TASK OBJECTIVE
Extract each line from the entries below that has the string "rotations" in it.

THE INPUT
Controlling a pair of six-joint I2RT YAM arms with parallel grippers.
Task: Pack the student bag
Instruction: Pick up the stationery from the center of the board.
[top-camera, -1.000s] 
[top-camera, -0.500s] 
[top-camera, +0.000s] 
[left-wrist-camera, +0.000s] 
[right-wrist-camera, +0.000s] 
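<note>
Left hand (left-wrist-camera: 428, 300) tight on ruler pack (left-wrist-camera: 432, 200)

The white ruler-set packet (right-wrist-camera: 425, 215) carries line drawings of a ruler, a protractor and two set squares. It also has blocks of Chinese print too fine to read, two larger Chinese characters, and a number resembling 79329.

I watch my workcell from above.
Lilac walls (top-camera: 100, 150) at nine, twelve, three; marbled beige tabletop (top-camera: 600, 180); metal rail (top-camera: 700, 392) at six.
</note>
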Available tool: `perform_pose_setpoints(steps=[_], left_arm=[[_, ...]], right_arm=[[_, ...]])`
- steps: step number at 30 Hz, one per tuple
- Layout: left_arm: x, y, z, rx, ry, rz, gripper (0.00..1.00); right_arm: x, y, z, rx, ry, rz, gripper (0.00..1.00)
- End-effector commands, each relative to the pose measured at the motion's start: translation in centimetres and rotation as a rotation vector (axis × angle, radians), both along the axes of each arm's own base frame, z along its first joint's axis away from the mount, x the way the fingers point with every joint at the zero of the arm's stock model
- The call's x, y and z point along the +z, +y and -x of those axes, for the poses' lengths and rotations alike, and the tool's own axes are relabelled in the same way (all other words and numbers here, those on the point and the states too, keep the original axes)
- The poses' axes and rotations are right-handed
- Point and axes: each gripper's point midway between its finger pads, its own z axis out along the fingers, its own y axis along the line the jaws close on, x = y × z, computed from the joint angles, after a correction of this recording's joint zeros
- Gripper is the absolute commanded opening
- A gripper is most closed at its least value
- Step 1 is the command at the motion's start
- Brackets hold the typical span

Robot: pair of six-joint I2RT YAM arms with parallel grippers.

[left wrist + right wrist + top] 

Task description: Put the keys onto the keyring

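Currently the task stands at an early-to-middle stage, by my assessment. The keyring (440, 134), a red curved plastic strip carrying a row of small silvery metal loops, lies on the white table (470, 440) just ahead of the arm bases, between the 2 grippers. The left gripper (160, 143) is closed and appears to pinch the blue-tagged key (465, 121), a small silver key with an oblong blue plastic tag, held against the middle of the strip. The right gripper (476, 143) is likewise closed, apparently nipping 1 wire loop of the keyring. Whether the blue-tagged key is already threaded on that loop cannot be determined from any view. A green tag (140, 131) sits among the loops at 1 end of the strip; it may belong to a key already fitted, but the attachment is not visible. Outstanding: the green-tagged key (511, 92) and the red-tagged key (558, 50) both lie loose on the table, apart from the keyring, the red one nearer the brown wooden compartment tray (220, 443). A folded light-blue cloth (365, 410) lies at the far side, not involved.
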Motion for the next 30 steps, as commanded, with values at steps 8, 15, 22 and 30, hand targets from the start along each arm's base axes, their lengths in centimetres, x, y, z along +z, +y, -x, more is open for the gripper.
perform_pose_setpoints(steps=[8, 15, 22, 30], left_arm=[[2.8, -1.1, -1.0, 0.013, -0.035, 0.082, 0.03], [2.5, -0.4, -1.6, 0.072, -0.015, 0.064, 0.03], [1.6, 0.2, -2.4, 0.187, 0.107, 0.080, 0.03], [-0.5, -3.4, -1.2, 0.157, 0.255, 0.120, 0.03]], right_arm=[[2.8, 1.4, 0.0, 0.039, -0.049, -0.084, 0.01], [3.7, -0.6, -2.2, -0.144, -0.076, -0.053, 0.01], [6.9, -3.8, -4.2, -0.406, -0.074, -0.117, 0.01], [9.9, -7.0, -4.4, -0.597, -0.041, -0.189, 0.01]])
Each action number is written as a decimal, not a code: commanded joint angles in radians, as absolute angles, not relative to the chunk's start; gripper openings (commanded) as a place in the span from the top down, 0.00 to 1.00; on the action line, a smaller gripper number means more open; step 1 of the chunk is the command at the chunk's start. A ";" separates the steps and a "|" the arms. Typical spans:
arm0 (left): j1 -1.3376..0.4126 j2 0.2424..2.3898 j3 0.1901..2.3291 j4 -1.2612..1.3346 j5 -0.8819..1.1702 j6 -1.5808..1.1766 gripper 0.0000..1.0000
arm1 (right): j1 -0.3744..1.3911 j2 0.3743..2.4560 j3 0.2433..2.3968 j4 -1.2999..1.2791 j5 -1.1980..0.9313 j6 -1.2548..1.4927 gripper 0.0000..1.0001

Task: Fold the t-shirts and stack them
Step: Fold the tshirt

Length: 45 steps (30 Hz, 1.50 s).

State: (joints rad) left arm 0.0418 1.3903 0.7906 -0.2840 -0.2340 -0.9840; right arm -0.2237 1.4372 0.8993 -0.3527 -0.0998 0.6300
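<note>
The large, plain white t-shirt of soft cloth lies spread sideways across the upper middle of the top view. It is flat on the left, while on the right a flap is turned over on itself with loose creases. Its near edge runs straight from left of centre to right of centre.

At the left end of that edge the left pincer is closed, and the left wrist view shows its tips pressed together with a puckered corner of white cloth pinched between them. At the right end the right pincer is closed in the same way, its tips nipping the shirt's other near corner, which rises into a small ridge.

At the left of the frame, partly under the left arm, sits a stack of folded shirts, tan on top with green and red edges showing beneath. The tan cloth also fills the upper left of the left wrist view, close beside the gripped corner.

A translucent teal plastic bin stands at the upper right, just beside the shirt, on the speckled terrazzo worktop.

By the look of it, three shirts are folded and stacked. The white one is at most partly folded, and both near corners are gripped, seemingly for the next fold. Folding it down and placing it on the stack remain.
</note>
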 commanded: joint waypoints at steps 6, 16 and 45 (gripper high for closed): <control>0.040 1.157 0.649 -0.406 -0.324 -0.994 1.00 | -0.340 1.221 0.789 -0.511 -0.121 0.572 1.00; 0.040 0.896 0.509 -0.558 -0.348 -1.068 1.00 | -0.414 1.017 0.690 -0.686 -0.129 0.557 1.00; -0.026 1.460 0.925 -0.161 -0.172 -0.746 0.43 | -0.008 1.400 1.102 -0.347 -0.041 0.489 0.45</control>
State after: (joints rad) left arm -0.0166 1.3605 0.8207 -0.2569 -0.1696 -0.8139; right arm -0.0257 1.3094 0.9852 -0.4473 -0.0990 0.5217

FINISHED EXERCISE
- The call's x, y and z point along the +z, +y and -x of those axes, for the poses' lengths and rotations alike, and the tool's own axes are relabelled in the same way (all other words and numbers here, those on the point and the states too, keep the original axes)
- The poses' axes and rotations are right-handed

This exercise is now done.